Dortmund. Der kanadische Pianist Jan Lisiecki zeigt sich beim Klavier-Festival Ruhr als souveräner Interpret – und stellt Chopin in den Mittelpunkt.

Nun hat das Klavier-Festival Ruhr auch im Dortmunder Konzerthaus und in Essens Philharmonie sein coronabedingtes Ersatzprogramm gestartet. Mit einem fleißigen Jan Lisiecki, der gleich viermal mit einem jeweils 75-minütigen Solo-Recital auftrat und Frédéric Chopin in den Mittelpunkt stellte, in Essen noch im Blickwinkel, historisch stimmig, erweitert durch Beethoven und Mendelssohn.

Dass man derzeit auf Pausen verzichtet, freut die Gastronomie zwar nicht, bietet dafür aber ein konzentrierteres Hörerlebnis.
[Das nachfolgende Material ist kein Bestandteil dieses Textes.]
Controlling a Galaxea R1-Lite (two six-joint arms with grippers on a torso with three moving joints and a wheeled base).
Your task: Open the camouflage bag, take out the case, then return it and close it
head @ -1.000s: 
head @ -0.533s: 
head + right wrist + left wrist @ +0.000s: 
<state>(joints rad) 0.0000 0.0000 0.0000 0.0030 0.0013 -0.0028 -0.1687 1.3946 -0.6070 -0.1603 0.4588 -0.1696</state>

Das freilich genossen noch nicht allzu viele Zuhörer. Erst langsam läuft der Konzertbetrieb wieder an: In Dortmund war der auf 400 Plätze dezimierte Saal keineswegs ausverkauft. Sorgfältig durch Abtrennungen und Richtungspfeile kanalisiert (man kennt das mittlerweile zur Genüge), dürfen die Besucher in zwei Gruppen nacheinander eintreten – zwei Plätze belegt, sechs Plätze frei.
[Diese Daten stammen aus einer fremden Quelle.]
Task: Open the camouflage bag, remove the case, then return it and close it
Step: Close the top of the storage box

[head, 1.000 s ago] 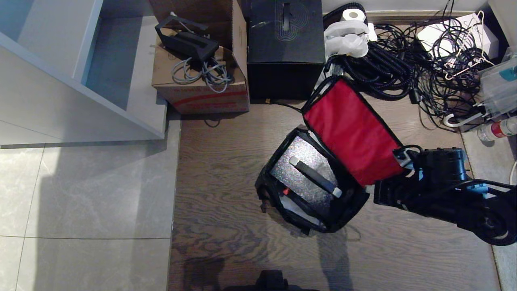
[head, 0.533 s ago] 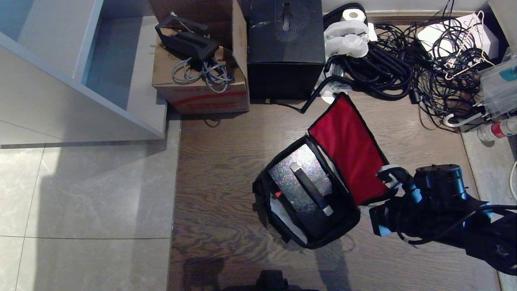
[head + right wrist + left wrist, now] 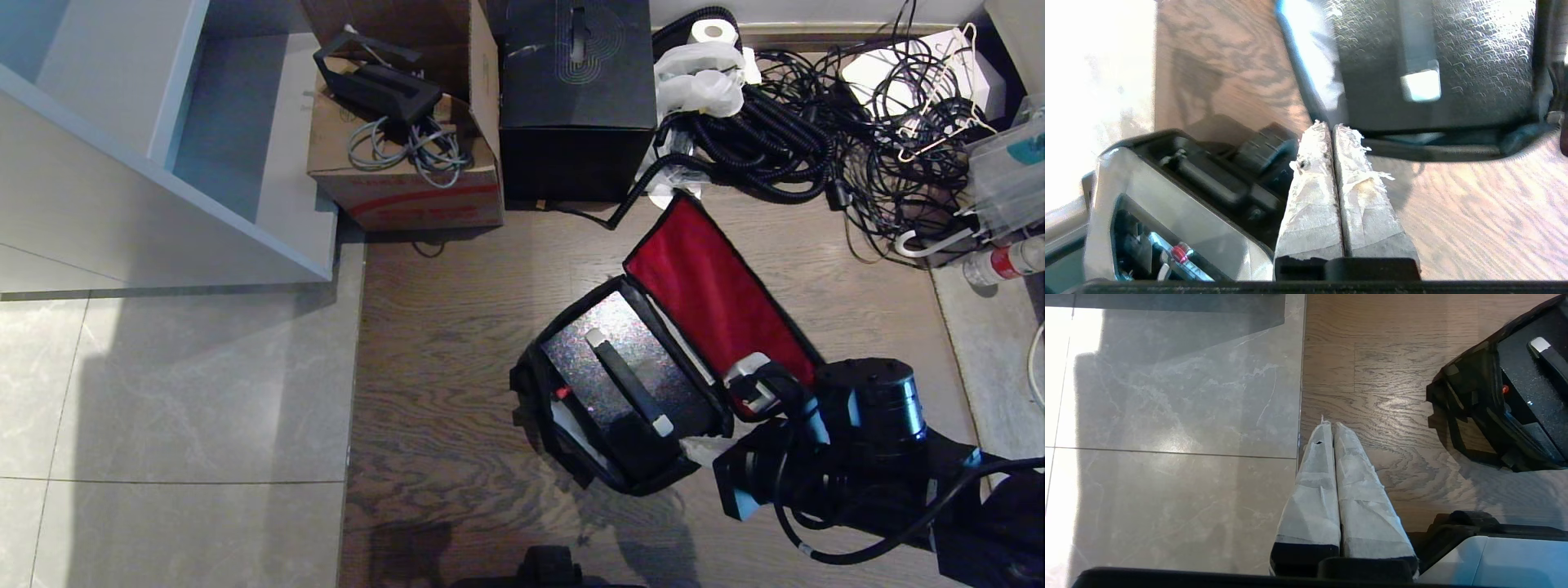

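Note:
The camouflage bag stands open on the wooden floor, its lid thrown back with the red inside up. The case, black and glittery with a strap handle, sits inside the bag. My right gripper is shut and empty, its tips just off the bag's near right corner. In the right wrist view the gripper points at the bag's rim, with the case beyond. My left gripper hangs shut over the floor, left of the bag.
Behind the bag stand a brown cardboard box and a larger black box. A tangle of cables fills the back right, with a bottle beside it. A white cabinet is at the left over grey tiles.
My right arm has swung from the lid's outer edge to the bag's near right corner. The lid has dropped further back, and the bag has turned and shifted slightly left.

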`<state>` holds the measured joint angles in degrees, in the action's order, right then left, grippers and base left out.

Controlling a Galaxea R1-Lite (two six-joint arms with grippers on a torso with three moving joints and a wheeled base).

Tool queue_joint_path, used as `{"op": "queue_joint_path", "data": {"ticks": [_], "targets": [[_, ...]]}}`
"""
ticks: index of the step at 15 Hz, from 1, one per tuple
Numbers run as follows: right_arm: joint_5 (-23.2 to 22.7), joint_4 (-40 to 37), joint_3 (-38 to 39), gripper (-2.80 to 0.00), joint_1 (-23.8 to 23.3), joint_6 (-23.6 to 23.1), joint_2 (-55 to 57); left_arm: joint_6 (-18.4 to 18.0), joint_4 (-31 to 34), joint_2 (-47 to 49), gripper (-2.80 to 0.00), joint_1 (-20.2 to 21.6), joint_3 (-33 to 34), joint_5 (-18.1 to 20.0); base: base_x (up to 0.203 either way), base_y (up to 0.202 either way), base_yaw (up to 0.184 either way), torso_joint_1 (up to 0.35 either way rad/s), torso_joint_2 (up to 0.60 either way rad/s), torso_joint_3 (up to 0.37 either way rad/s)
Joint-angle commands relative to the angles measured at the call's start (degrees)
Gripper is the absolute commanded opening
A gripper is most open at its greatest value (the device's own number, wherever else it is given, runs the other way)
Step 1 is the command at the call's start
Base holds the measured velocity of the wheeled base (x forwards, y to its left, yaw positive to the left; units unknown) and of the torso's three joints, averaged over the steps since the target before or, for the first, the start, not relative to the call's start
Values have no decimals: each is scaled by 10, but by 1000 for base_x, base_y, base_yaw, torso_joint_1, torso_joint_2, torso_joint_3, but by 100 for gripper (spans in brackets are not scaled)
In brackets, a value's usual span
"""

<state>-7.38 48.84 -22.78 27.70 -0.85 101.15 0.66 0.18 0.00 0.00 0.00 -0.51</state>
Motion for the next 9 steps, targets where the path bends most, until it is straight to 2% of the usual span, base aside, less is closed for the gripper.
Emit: {"op": "queue_joint_path", "data": {"ticks": [1,3,4,5,6,9], "targets": [[0,7,14,-280,19,14,-5,0,-1,0,-280,0,0,0,0,0,0,0,0,0],[3,10,23,-280,75,62,-20,0,0,0,-280,0,0,0,0,0,0,0,0,0],[10,9,18,-280,77,71,-25,0,0,0,-280,0,-1,0,0,0,0,0,0,0],[19,7,9,-280,58,81,-28,0,0,0,-280,0,-1,0,0,0,0,0,0,0],[31,-1,-8,-280,14,102,-25,0,0,0,-280,0,0,0,0,0,0,0,0,0],[53,-58,-89,-280,-168,196,-3,0,0,0,-280,0,0,0,0,0,0,0,0,0]]}}
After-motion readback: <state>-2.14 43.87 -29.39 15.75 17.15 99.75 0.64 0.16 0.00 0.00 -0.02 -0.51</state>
Lisiecki beeindruckt auch ohne Star-Allüren und exzentrisches Spiel

Doch als Lisiecki dann ätherisch gehaucht zur Ballade Nr.4 anhob, waren die äußeren Umstände vergessen. Der 25-Jährige kommt so wohltuend ohne Star-Allüren und exzentrisches Spiel aus, gibt vielmehr mit kontrolliertem Blick auf die Tastatur den Anwalt der Musik, den beredten Erzähler und Denker, der an Alfred Brendel erinnert. Dank seiner enormen Anschlagskultur spreizt er Chopins ganze Ausdruckspalette auf, wie die ausgewählten Nocturnes aus op.9, 27 und 48 verraten. Hier in bewusst eingravierten Konturen, dort im diffus angestrahlten Melos, das nicht nur in Des-Dur wie aufgereihte Perlen in erlesener Farbgebung leuchtet.
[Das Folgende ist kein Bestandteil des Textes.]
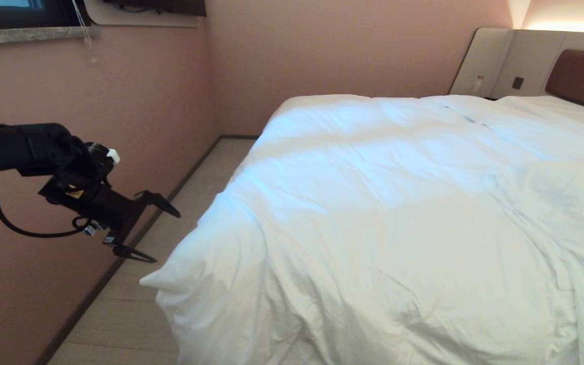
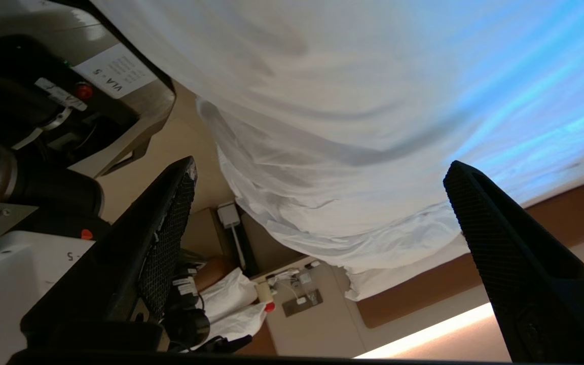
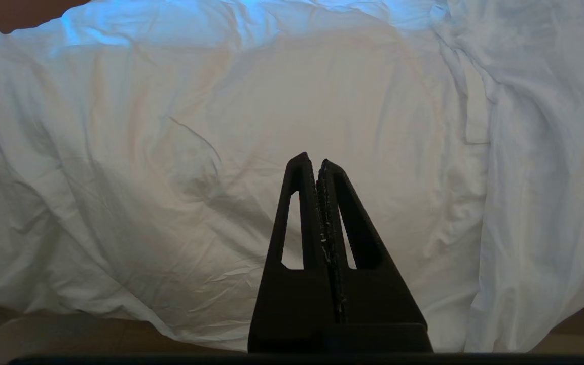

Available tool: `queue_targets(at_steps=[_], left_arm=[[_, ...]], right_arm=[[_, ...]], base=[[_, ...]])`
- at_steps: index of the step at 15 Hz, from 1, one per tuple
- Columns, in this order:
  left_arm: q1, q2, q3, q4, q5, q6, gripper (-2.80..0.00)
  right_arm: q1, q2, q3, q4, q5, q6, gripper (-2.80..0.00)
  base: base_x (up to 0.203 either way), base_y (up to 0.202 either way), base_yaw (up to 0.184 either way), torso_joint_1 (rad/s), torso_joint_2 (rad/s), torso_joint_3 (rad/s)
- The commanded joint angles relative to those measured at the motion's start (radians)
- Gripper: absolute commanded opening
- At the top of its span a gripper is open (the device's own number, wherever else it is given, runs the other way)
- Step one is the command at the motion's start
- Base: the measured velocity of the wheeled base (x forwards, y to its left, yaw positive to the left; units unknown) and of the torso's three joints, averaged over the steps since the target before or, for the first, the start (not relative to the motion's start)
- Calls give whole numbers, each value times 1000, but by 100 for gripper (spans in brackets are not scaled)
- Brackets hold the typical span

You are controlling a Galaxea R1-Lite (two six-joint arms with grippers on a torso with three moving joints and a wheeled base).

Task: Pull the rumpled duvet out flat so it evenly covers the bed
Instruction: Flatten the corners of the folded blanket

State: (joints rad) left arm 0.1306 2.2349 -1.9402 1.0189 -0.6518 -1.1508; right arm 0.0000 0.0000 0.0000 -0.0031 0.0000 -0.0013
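The white puffy duvet (image 1: 398, 218) lies over the whole bed, creased, with one corner (image 1: 157, 281) sticking out at the near left. Of the bed only the brown headboard (image 1: 583, 78) shows, at the far right. My left gripper (image 1: 166, 237) hangs open over the floor, just left of that corner and apart from it, nothing between its fingers. In the left wrist view the open left gripper (image 2: 322, 165) faces the duvet (image 2: 353, 101). My right gripper (image 3: 314, 161) is shut and empty, pointing at the duvet (image 3: 170, 126) where it hangs over the bed's edge; it is outside the head view.
A pink wall (image 1: 119, 101) runs close along the bed's left side, leaving a narrow strip of pale floor (image 1: 135, 314). Beige panels (image 1: 495, 61) with a socket stand by the headboard. White bags and cables (image 2: 231, 304) sit by the far bedside.
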Motion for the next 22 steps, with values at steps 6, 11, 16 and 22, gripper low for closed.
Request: queue_targets(at_steps=[6,11,16,22], left_arm=[[-33,43,-6,-9,4,-10,0],[-62,35,-6,-13,7,-15,0],[-71,0,-4,-22,7,-3,0],[-71,-34,6,-19,9,8,0]], right_arm=[[0,0,0,0,0,0,-280],[0,0,0,0,0,0,-280],[0,0,0,0,0,0,-280],[0,0,0,0,0,0,-280]], base=[[0,0,0,0,0,0],[0,0,0,0,0,0],[0,0,0,0,0,0],[0,0,0,0,0,0]])
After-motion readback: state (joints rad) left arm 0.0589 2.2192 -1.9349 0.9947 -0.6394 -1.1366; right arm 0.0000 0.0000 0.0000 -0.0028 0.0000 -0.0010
Der Kanadier weiß um die Balance zwischen Sensibilität und Kraft, lässt sowohl Mendelssohns Lieder ohne Worte anklingen als auch die wuchtige Bravour des vorausgeahnten Liszt und versöhnt alles in funkensprühendem Esprit mit der „Grande Polonaise brillante“. Der Blumenstrauß kam diesmal mit gezieltem Fernwurf aus der Hand von Intendant Franz Xaver Ohnesorg.